Fourth, a final point of puzzlement: why is there no discussion in SHTEC theory of different standards of deference in a case like Holt as opposed to a case like Hobby Lobby. Under existing law, there is no deference at all in the latter (the standard is one of strict scrutiny), while there is great deference to the state in the former. Indeed, one of the primary points of uncertainty in the oral argument in Holt was how to reconcile strict scrutiny with this substantial deference to prison administrators (cf. Grutter v. Bollinger). But I have not seen this difference in the amount of deference accorded to the state discussed by SHTEC theorists (I may well have missed it). Does SHTEC theory incorporate a deferential posture with respect to prisons (and the military, and perhaps certain other institutions)? It might not, because SHTEC theory is focused on non-state third party interests. But if, as I have suggested, the distinction between state interests and third party interests is not really a strong one (Arkansas was itself making arguments on behalf of its prisoners, who are third parties), then SHTEC theory certainly could grant deference to third parties in environments in which the state has greater experise, need for control, etc. If that is right, then it seems to me that such deference would take the form of giving a great deal more latitude to the state (or to third parties) on the issue of what is “substantial” or “significant” harm. Perhaps Arkansas still loses in Holt v. Hobbs. But it shouldn't take much more at all for it to win.

October 16, 2014 in DeGirolami, Marc | Permalink

More on the Establishment Clause, "third-party harms", and RFRA

My friends Nelson Tebbe, Micah Schwartzman, and Richard Schragger have a post up at Balkinization in which they discuss the aftermath of Hobby Lobby and the recently argued Holt v. Hobbs.  Among other things, they state that "longstanding Establishment Clause doctrine prohibits the government from accommodating religious actors when that means shifting significant burdens to third parties who may not share those beliefs."  And, they continue, "there are five votes on the Court for the proposition that depriving Hobby Lobby’s employees of contraceptive coverage because of the company’s religious objection violates the Establishment Clause. And that is exactly what is happening right now."
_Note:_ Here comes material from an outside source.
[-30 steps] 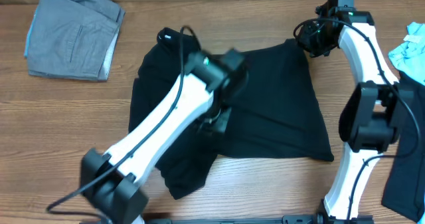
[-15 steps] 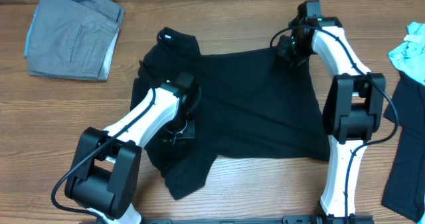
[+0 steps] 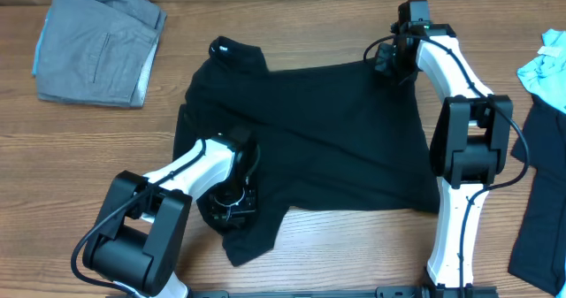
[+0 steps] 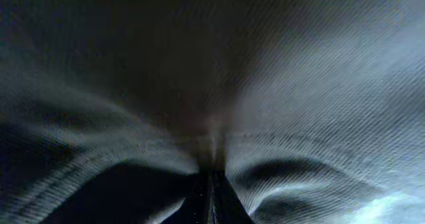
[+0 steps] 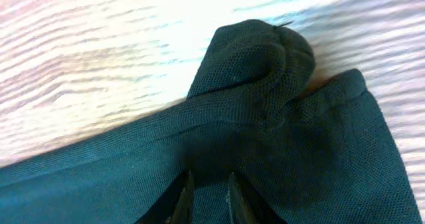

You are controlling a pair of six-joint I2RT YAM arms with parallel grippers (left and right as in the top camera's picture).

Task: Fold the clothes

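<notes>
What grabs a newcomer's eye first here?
The black shirt spread across the middle dominates. The left gripper is shut on its fabric at the lower left; the right gripper sits, jaws narrow, at its top right corner. A folded grey garment lies at the top left.

1. The left arm [image 3: 196, 163] pulls back from the middle of the black shirt [image 3: 345, 148].
2. The left gripper [image 3: 232, 199] now sits on the shirt's lower-left part.
3. The right gripper [image 3: 386, 61] shifts left to the shirt's far right corner.
</notes>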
It could be, I suppose, that there would be five votes for that proposition (based on Justice Kennedy's concurring opinion) but, in any event, I continue to disagree with the claim -- a claim that, I realize, other very smart friends of mine accept -- "longstanding Establishment Clause doctrine prohibits the government from accommodating religious actors when that means shifting significant burdens to third parties who may not share those beliefs."  As I wrote, in this short essay, the argument that it would violate the Establishment Clause to accommodate Hobby Lobby (or Notre Dame, or the Little Sisters, etc.) pursuant to RFRA  relies on an overly broad reading of a few relatively short and thinly reasoned opinions, like Estate of Thornton v. Caldor.   This and the other cases relied on do not, in my view, "stand for a broad rule about the impermissibility of costly or cost-shifting accommodations.  And, to the extent that the Establishment Clause does place limits on accommodations that are excessively burdensome to the public or to identifiable nonbeneficiaries, RFRA would seem to incorporate those limits into its standard of review."  And, I added:

[T]here is broad agreement that the Constitution places some limits on the ability of governments to accommodate religious believers and institutions through exemptions from otherwise applicable rules.  An accommodation could be unconstitutional, for example, if it were not "administered neutrally among different faiths." And, again, it is true that in a few cases the Court has treated the burdens that an accommodation would impose on third parties or on the government as relevant to the question whether the accommodation is constitutionally permissible. At the same time, it is worth remembering that any imaginable legislative accommodation will benefit some (i.e., those whose religiously motivated practices are being burdened and from whom that burden is being lifted by the accommodation) more or rather than others. There is no constitutional requirement that the accommodation of religion, "permissive" or "mandatory," be entirely uncomplicated or completely cost-free."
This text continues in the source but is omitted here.